* TASK DIRECTIONS
Output all entries below exactly as they are given.

::: TASK INPUTS

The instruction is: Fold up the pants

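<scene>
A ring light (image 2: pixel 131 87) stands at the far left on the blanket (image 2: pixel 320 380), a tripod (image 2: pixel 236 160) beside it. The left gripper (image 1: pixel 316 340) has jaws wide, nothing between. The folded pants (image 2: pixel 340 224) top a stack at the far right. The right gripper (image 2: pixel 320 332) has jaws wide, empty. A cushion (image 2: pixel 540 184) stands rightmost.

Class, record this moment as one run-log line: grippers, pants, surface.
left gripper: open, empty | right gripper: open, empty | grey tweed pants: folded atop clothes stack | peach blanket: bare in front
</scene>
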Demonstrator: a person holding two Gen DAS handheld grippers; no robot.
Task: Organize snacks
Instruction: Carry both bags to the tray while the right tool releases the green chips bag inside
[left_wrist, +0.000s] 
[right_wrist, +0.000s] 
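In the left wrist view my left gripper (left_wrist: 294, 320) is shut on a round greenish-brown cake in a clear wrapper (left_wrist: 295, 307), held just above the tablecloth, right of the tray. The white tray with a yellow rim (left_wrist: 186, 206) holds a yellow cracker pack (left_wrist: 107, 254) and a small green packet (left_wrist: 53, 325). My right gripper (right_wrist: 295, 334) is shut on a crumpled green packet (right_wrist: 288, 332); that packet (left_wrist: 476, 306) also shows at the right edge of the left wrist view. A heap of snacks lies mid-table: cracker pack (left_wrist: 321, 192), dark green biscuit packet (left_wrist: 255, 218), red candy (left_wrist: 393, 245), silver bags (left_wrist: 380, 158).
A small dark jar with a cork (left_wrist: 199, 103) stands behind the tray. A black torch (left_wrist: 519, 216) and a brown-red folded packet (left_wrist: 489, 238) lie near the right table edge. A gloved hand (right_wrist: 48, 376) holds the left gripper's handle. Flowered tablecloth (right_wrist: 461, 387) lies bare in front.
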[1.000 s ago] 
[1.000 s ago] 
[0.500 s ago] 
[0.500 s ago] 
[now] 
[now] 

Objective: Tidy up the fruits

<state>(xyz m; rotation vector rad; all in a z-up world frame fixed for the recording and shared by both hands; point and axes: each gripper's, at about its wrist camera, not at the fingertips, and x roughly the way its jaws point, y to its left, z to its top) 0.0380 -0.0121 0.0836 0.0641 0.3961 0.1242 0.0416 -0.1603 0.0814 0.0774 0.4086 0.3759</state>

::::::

* SOLUTION FOR THIS PROBLEM
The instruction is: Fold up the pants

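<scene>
A ring light (image 2: pixel 131 87) stands at the far left on the blanket (image 2: pixel 320 380), a tripod (image 2: pixel 236 160) beside it. The left gripper (image 1: pixel 316 340) has jaws wide, nothing between. The folded pants (image 2: pixel 340 224) top a stack at the far right. The right gripper (image 2: pixel 320 332) has jaws wide, empty. A cushion (image 2: pixel 540 184) stands rightmost.

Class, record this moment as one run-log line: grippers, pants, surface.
left gripper: open, empty | right gripper: open, empty | grey tweed pants: folded atop clothes stack | peach blanket: bare in front
</scene>
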Demonstrator: a person holding two Gen DAS handheld grippers; no robot.
Task: Organize snacks
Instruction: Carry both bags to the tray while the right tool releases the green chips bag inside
[left_wrist, +0.000s] 
[right_wrist, +0.000s] 
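In the left wrist view my left gripper (left_wrist: 294, 320) is shut on a round greenish-brown cake in a clear wrapper (left_wrist: 295, 307), held just above the tablecloth, right of the tray. The white tray with a yellow rim (left_wrist: 186, 206) holds a yellow cracker pack (left_wrist: 107, 254) and a small green packet (left_wrist: 53, 325). My right gripper (right_wrist: 295, 334) is shut on a crumpled green packet (right_wrist: 288, 332); that packet (left_wrist: 476, 306) also shows at the right edge of the left wrist view. A heap of snacks lies mid-table: cracker pack (left_wrist: 321, 192), dark green biscuit packet (left_wrist: 255, 218), red candy (left_wrist: 393, 245), silver bags (left_wrist: 380, 158).
A small dark jar with a cork (left_wrist: 199, 103) stands behind the tray. A black torch (left_wrist: 519, 216) and a brown-red folded packet (left_wrist: 489, 238) lie near the right table edge. A gloved hand (right_wrist: 48, 376) holds the left gripper's handle. Flowered tablecloth (right_wrist: 461, 387) lies bare in front.
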[1.000 s ago] 
[1.000 s ago] 
[0.500 s ago] 
[0.500 s ago] 
[now] 
[now] 

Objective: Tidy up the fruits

<state>(xyz m; rotation vector rad; all in a z-up world frame fixed for the recording and shared by both hands; point and axes: each gripper's, at about its wrist camera, not at the fingertips, and x roughly the way its jaws point, y to its left, z to its top) 0.0380 -0.0121 0.0836 0.0641 0.3961 0.1242 0.0416 -0.1603 0.0814 0.0774 0.4086 0.3759</state>

Response complete; there is no more output.